See the Linux kernel selftests for extensive rseq stress-tests.

Signed-off-by: Mathieu Desnoyers <[hidden email]>
CC: Carlos O'Donell <[hidden email]>
CC: Florian Weimer <[hidden email]>
CC: Joseph Myers <[hidden email]>
CC: Szabolcs Nagy <[hidden email]>
CC: Thomas Gleixner <[hidden email]>
CC: Ben Maurer <[hidden email]>
CC: Peter Zijlstra <[hidden email]>
CC: "Paul E. McKenney" <[hidden email]>
CC: Boqun Feng <[hidden email]>
CC: Will Deacon <[hidden email]>
CC: Dave Watson <[hidden email]>
CC: Paul Turner <[hidden email]>
CC: [hidden email]
---
Changes since v1:
- Rename tst-rseq.c to tst-rseq-nptl.c.
- Introduce tst-rseq.c testing rseq registration in a non-multithreaded
  environment.

Chances since v2:
- Update file headers.
- use xpthread key create/delete.
- remove set stacksize.
- Tests depend on both __NR_rseq and RSEQ_SIG being defined.
---
 sysdeps/unix/sysv/linux/Makefile        |   4 +-
 sysdeps/unix/sysv/linux/tst-rseq-nptl.c | 367 ++++++++++++++++++++++++
 sysdeps/unix/sysv/linux/tst-rseq.c      | 114 ++++++++
 3 files changed, 483 insertions(+), 2 deletions(-)

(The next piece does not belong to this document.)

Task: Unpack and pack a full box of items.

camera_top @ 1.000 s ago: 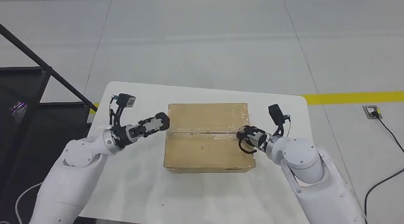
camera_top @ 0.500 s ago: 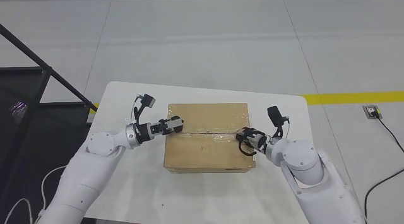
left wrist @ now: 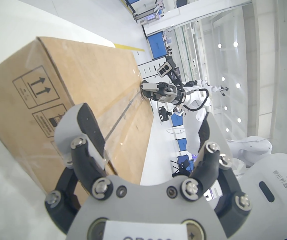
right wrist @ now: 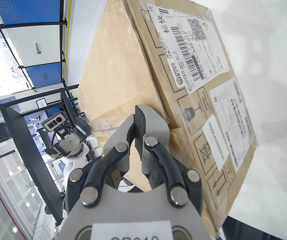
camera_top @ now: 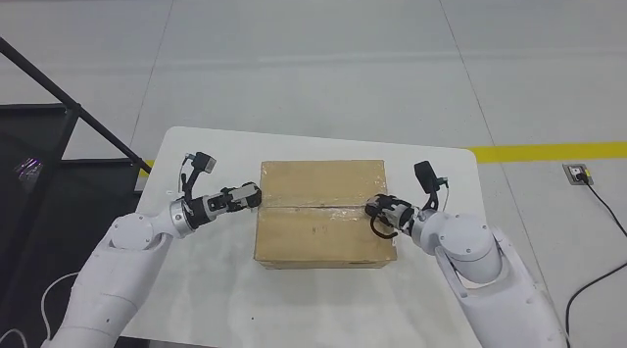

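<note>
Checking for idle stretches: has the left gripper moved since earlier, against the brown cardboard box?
Yes. The left gripper went in over the near edge of the closed brown cardboard box, then drew back beside it.

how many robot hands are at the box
2. The left hand, open, is at the box's left end; the right hand, shut, is at its right end by the taped seam.

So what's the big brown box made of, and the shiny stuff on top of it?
The box looks like brown cardboard: matte, with folded flaps meeting at a seam. The shiny strip over that seam is probably clear plastic tape, since it glints and wrinkles. The white labels on the box's end look like printed paper stickers.
</note>
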`<state>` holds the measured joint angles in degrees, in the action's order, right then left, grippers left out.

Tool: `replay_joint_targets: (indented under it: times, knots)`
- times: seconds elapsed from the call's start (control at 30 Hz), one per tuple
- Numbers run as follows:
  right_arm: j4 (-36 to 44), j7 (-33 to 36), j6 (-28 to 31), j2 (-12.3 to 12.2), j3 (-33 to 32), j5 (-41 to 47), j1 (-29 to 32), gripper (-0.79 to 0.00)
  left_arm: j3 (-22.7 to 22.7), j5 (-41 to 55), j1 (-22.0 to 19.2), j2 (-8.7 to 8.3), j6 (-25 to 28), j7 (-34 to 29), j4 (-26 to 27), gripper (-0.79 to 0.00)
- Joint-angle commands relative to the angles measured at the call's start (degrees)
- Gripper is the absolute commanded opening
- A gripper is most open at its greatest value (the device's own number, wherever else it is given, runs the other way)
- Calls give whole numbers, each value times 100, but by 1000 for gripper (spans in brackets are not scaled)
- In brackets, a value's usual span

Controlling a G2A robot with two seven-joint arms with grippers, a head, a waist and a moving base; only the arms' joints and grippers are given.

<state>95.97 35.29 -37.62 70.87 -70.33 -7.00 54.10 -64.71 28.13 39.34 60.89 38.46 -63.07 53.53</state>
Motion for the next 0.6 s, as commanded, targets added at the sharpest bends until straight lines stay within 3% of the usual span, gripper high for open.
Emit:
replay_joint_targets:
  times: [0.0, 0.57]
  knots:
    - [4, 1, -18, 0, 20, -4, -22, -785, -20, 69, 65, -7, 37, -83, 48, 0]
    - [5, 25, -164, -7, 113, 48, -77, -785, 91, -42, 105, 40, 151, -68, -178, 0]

 create mode 100644 sysdeps/unix/sysv/linux/tst-rseq-nptl.c
 create mode 100644 sysdeps/unix/sysv/linux/tst-rseq.c

diff --git a/sysdeps/unix/sysv/linux/Makefile b/sysdeps/unix/sysv/linux/Makefile
index 5b541469ec..5f69f644a8 100644
--- a/sysdeps/unix/sysv/linux/Makefile
+++ b/sysdeps/unix/sysv/linux/Makefile
@@ -53,7 +53,7 @@ sysdep_headers += sys/mount.h sys/acct.h sys/sysctl.h \
 tests += tst-clone tst-clone2 tst-clone3 tst-fanotify tst-personality \
  tst-quota tst-sync_file_range tst-sysconf-iov_max tst-ttyname \
  test-errno-linux tst-memfd_create tst-mlock2 tst-pkey \
- tst-rlimit-infinity tst-ofdlocks
+ tst-rlimit-infinity tst-ofdlocks tst-rseq
 tests-internal += tst-ofdlocks-compat
 
 
@@ -230,5 +230,5 @@ ifeq ($(subdir),nptl)

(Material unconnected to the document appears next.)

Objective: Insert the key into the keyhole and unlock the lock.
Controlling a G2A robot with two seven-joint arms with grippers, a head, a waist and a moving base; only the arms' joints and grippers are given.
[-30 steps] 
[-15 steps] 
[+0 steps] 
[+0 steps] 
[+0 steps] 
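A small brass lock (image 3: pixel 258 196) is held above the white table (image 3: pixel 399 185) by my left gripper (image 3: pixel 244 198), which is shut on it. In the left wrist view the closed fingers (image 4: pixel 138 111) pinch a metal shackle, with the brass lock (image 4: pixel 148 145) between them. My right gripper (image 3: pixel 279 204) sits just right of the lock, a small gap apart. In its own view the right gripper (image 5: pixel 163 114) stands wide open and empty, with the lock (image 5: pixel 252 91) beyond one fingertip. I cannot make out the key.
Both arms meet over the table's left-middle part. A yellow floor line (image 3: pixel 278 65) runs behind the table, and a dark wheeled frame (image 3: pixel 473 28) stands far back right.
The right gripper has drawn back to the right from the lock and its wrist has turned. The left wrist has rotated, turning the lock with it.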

 tests += tst-align-clone tst-getpid1 \
  tst-thread-affinity-pthread tst-thread-affinity-pthread2 \
  tst-thread-affinity-sched
-tests-internal += tst-setgetname
+tests-internal += tst-setgetname tst-rseq-nptl
 endif
diff --git a/sysdeps/unix/sysv/linux/tst-rseq-nptl.c b/sysdeps/unix/sysv/linux/tst-rseq-nptl.c
new file mode 100644
index 0000000000..9bc2f244e7
--- /dev/null
+++ b/sysdeps/unix/sysv/linux/tst-rseq-nptl.c
@@ -0,0 +1,367 @@
+/* Restartable Sequences NPTL test.
+
+   Copyright (C) 2019 Free Software Foundation, Inc.
+
+   The GNU C Library is free software; you can redistribute it and/or
+   modify it under the terms of the GNU Lesser General Public
+   License as published by the Free Software Foundation; either
+   version 2.1 of the License, or (at your option) any later version.
+
+   The GNU C Library is distributed in the hope that it will be useful,
+   but WITHOUT ANY WARRANTY; without even the implied warranty of
+   MERCHANTABILITY or FITNESS FOR A PARTICULAR PURPOSE.  See the GNU
+   Lesser General Public License for more details.
+
+   You should have received a copy of the GNU Lesser General Public
+   License along with the GNU C Library; if not, see
+   <http://www.gnu.org/licenses/>.  */
+
+/* These tests validate that rseq is registered from various execution
+   contexts (main thread, constructor, destructor, other threads, other
+   threads created from constructor and destructor, forked process
+   (without exec), pthread_atfork handlers, pthread setspecific
+   destructors, C++ thread and process destructors, signal handlers,
+   atexit handlers).
+
+   See the Linux kernel selftests for extensive rseq stress-tests.  */
+
+#include <sys/syscall.h>
+#include <unistd.h>
+#include <stdio.h>
+#include <support/check.h>
+#include <support/xthread.h>
+
+#ifdef __NR_rseq
+#include <sys/rseq.h>
+#endif
+
+#if defined __NR_rseq && defined RSEQ_SIG
+#include <pthread.h>
+#include <syscall.h>
+#include <stdlib.h>
+#include <error.h>
+#include <errno.h>
+#include <string.h>
+#include <stdint.h>
+#include <sys/types.h>
+#include <sys/wait.h>
+#include <signal.h>
+#include <atomic.h>
+
+static pthread_key_t rseq_test_key;
+
+static int
+rseq_thread_registered (void)
+{
+  return (int32_t) __rseq_abi.cpu_id >= 0;
+}
+
+static int
+do_rseq_main_test (void)
+{
+  if (raise (SIGUSR1))
+    FAIL_EXIT1 ("error raising signal");
+  if (pthread_setspecific (rseq_test_key, (void *) 1l))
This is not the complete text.